Однако как же нам быть с акцентом Зосимы на «работе и выдержке» [Достоевский 1972–1990, 14: 54], которые предполагаются деятельной любовью? Не затмевает ли спонтанный эрос тяжелый труд агапэ, к которому призван Алеша? Разве то, как Зосима подчеркивает необходимость «полного самоотвержения» [Достоевский 1972–1990, 14: 52], не напоминает подход Канта{12} и не утверждает необходимость того, чтобы истинная любовь к ближнему была свободна от каких бы то ни было проявлений «дорогого Я», а стремление к ней обладало нравственной ценностью?[207] На первый взгляд точка зрения Канта может показаться созвучной образу кенотического, самоуничижающегося Христа, жизненно важному для воображения Достоевского. Разве эпиграф к роману: «…если пшеничное зерно, падши в землю, не умрет, то останется одно; а если умрет, то принесет много плода» — не предполагает проповедь в нем «жестокого и устрашающего» [Достоевский 1972–1990, 14: 54] самоотречения? Воплощением такой самоотверженности, называемой агапэ, является Христос. Лютеранский богослов Андерс Нюгрен, приверженец классического подхода, утверждает, что агапэ не может иметь ничего общего с эросом, человеческим желанием, с помощью которого, например, в «Пире» платоновский паломник совершает восхождение по лестнице любви в поисках бессмертной, духовной красоты.

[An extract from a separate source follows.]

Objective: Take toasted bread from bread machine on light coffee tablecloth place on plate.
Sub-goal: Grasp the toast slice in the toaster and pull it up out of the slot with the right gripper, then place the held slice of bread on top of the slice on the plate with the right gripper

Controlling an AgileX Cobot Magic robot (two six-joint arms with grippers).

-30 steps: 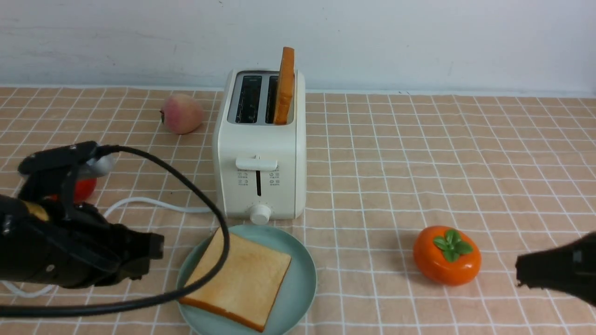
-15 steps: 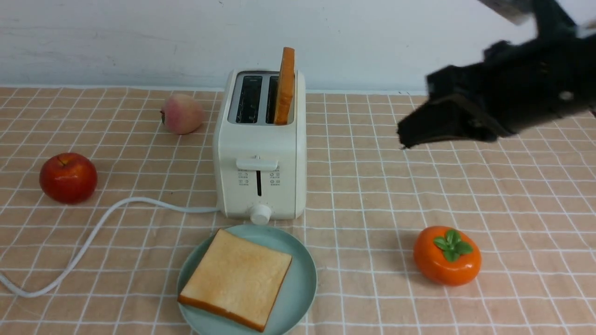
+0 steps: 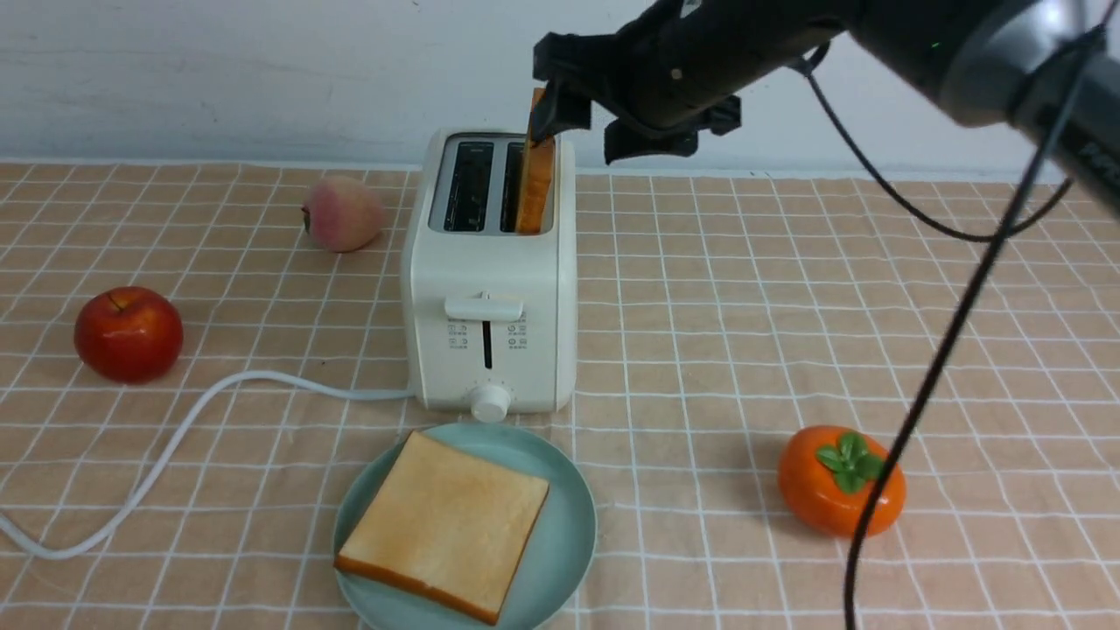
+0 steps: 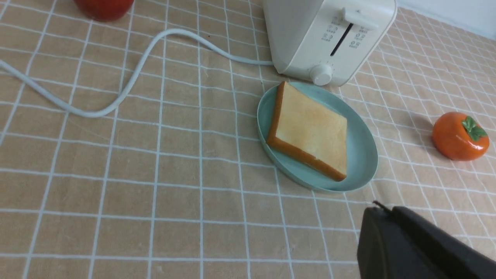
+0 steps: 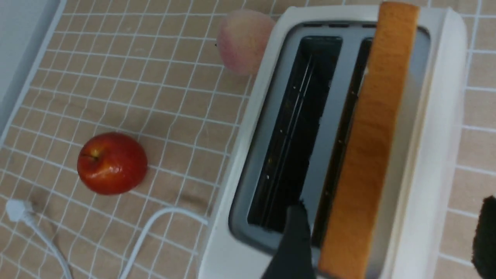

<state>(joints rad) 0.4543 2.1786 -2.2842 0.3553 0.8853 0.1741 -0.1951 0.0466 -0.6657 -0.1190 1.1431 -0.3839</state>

На самом деле органический образ из Евангелия от Иоанна предполагает более сложное понимание включенности человека в божественную любовь. Падение, прорастание, плодоношение — эти образы из жизни растительного мира предполагают, что деятельная любовь не отвергает чувственную, эрос, и ее удовлетворение. Действительно, в название этой главы, являющейся кульминационной точкой романа, вынесен образ растения. Реакция Алеши на Грушеньку ясно показывает, что деятельная любовь включает в себя и агапэ, и эрос. Андерс Нюгрен отрицает подобный синтез; отец Мартин Д’Арси и папа Бенедикт его утверждают. Достоевский рассматривает каритас и как нашу самую глубокую человеческую потребность, и как самое человеческое проявление. Достоевский исходит из инкарнационной антропологии, которая рассматривает человеческую личность как созданную по образу и подобию Божьему. Грех искажает этот образ, но искупительная жертва Христа восстанавливает и дух, и тело (которое Платон называл «бренным вздором» («Пир», 211е) [Платон 1993: 122])[208]. Вера в Воплощение и сакраментальное чувство имманентной благодати, вытекающее из этой веры, укрепляют доверие, и, «основываясь на этом даре доверия, эрос преобразуется божественной агапэ, но не отменяется ею. Результат этого преобразования и есть каритас» [Tracy 1991: 432]. В художественной картине Достоевского человек стремится к красоте и через красоту восстанавливает свой божественный образ. В самом деле, в христианской традиции «красота» является одним из имен Бога[209]. В этой главе Грушенька и Алеша становятся друг для друга иконическими образами.
Доброта и красота Грушеньки — ее калон{13} — наиболее полно проявляются во внимании к Алеше, когда она узнает о смерти Зосимы:
— Так умер старец Зосима! — воскликнула Грушенька. — Господи, а я того и не знала! — Она набожно перекрестилась. — Господи, да что же я, а я-то у него на коленках теперь сижу! — вскинулась она вдруг как в испуге, мигом соскочила с колен и пересела на диван. Алеша длинно с удивлением поглядел на нее, и на лице его как будто что засветилось.
— Ракитин, — проговорил он вдруг громко и твердо, — не дразни ты меня, что я против Бога моего взбунтовался. Не хочу я злобы против тебя иметь, а потому будь и ты добрее. Я потерял такое сокровище, какого ты никогда не имел, и ты теперь не можешь судить меня. Посмотри лучше сюда на нее: видел, как она меня пощадила? Я шел сюда злую душу найти — так влекло меня самого к тому, потому что я был подл и зол, а нашел сестру искреннюю, нашел сокровище — душу любящую… Она сейчас пощадила меня… Аграфена Александровна, я про тебя говорю. Ты мою душу сейчас восстановила [Достоевский 1972–1990, 14: 318].